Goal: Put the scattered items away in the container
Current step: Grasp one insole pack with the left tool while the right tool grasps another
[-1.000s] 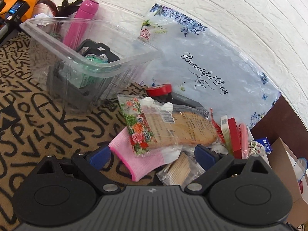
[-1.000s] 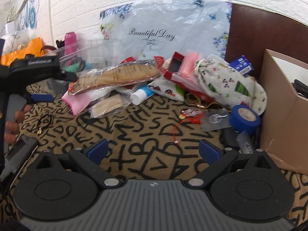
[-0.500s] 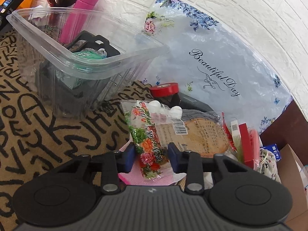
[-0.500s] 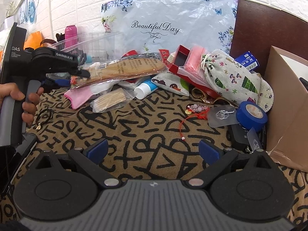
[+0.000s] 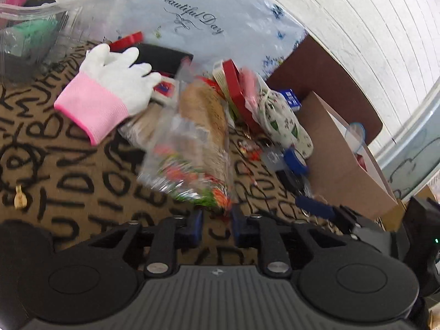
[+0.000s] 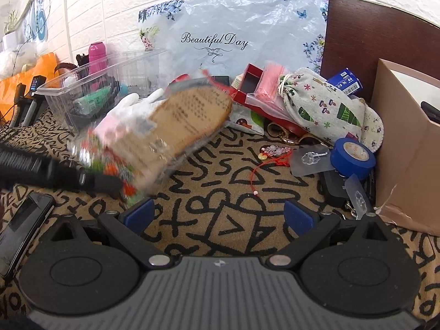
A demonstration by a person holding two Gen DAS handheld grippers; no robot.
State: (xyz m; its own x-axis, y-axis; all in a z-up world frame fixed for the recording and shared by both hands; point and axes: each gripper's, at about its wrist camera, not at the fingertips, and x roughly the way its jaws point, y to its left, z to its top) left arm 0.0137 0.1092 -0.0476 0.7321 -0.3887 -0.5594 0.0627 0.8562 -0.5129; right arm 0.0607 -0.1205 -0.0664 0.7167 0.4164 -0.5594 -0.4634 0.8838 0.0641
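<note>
My left gripper [image 5: 216, 217] is shut on the flowered end of a clear snack packet [image 5: 195, 148] with a brown cracker inside, held lifted off the mat and motion-blurred. The packet [image 6: 165, 132] and the left gripper [image 6: 110, 185] also show in the right wrist view. A white glove with a pink cuff [image 5: 110, 93] lies uncovered on the mat. The clear plastic container [image 6: 101, 93], holding several items, stands at the left by the wall. My right gripper [image 6: 217, 217] is open and empty above the lettered mat.
A pile lies by the wall: red box [image 6: 250, 82], printed cloth pouch [image 6: 324, 110], blue tape roll [image 6: 353, 158], red-string charm [image 6: 271, 155]. A brown cardboard box [image 6: 407, 148] stands at the right. A phone [image 6: 22, 228] lies at the left.
My left gripper closed on the snack packet and lifted it back and to the right, away from the pile. The glove beneath it is now uncovered. The right gripper stayed open.
</note>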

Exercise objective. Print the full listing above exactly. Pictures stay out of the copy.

Expected output.
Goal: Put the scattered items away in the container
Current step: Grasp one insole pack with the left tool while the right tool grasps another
[-1.000s] 
[-1.000s] 
[-0.500s] 
[-0.500s] 
[+0.000s] 
[+0.000s] 
A demonstration by a person holding two Gen DAS handheld grippers; no robot.
State: (xyz m; its own x-axis, y-axis; all in a z-up world frame fixed for the recording and shared by both hands; point and axes: each gripper's, at about its wrist camera, not at the fingertips, and x roughly the way its jaws point, y to its left, z to its top) left arm 0.0137 0.1092 -0.0476 0.7321 -0.3887 -0.5594 0.0627 0.8562 -0.5129; right arm 0.0607 -0.1205 -0.0664 0.7167 0.4164 -0.5594 -0.4634 0.8838 0.0641
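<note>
My left gripper [image 5: 216, 217] is shut on the flowered end of a clear snack packet [image 5: 195, 148] with a brown cracker inside, held lifted off the mat and motion-blurred. The packet [image 6: 165, 132] and the left gripper [image 6: 110, 185] also show in the right wrist view. A white glove with a pink cuff [image 5: 110, 93] lies uncovered on the mat. The clear plastic container [image 6: 101, 93], holding several items, stands at the left by the wall. My right gripper [image 6: 217, 217] is open and empty above the lettered mat.
A pile lies by the wall: red box [image 6: 250, 82], printed cloth pouch [image 6: 324, 110], blue tape roll [image 6: 353, 158], red-string charm [image 6: 271, 155]. A brown cardboard box [image 6: 407, 148] stands at the right. A phone [image 6: 22, 228] lies at the left.
My left gripper closed on the snack packet and lifted it back and to the right, away from the pile. The glove beneath it is now uncovered. The right gripper stayed open.
</note>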

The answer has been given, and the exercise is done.